▶ Prompt:
Copy out every line of the listing in which "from" appears.
[Data section — start]
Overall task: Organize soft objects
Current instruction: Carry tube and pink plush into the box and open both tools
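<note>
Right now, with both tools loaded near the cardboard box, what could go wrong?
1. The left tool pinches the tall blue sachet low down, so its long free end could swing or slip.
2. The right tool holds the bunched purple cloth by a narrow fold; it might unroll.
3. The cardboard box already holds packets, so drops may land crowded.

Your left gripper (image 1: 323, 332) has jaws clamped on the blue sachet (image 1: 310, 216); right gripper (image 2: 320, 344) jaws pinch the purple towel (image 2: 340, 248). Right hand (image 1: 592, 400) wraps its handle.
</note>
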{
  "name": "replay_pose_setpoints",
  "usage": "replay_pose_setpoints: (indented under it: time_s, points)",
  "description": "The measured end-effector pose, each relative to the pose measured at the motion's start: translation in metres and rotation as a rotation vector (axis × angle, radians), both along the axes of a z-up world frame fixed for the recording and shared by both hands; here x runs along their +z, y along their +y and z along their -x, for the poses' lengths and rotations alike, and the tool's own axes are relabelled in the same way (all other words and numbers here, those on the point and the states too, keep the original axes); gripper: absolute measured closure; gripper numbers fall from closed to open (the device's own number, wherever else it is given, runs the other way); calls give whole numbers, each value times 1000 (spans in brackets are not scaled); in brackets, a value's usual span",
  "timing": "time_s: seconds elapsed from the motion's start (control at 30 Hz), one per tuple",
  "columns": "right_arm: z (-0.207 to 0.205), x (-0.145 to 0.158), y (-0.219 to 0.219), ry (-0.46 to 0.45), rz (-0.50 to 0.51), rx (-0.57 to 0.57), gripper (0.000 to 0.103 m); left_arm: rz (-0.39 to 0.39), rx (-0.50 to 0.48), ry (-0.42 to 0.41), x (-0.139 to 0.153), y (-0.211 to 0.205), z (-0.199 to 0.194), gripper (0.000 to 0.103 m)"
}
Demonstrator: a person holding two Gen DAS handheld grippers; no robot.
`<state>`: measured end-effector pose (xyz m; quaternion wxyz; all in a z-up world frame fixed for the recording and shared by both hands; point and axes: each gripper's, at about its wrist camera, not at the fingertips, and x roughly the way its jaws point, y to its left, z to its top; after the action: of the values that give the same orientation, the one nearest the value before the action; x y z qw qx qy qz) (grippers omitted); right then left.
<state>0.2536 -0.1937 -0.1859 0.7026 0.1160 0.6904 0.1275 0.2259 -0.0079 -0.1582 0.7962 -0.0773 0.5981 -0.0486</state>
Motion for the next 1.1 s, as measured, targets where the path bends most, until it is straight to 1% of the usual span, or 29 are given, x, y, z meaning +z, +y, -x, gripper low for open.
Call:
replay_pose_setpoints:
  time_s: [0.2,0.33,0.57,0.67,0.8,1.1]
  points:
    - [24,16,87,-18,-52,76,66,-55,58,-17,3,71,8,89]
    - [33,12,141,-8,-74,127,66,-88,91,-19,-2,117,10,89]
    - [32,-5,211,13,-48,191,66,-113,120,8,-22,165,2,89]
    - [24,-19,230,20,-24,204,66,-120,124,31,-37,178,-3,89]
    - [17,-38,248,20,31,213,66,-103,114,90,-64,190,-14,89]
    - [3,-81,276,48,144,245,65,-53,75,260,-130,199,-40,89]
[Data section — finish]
▶ Written reply:
  "description": "The measured end-effector pose, each relative to the pose measured at the motion's start: translation in metres and rotation as a rotation vector (axis × angle, radians), both along the axes of a z-up world frame fixed for the recording and shared by both hands; here x runs along their +z, y along their +y and z along their -x, for the poses' lengths and rotations alike, and the tool's own axes are relabelled in the same way (all other words and numbers here, those on the point and the states too, keep the original axes); gripper: absolute measured closure; gripper numbers fall from closed to open (the device's own number, wherever else it is given, runs the other way); calls give whole numbers, each value times 1000 (spans in brackets are not scaled); in brackets, a value's usual span",
  "timing": "time_s: seconds elapsed from the motion's start (control at 30 Hz), one per tuple",

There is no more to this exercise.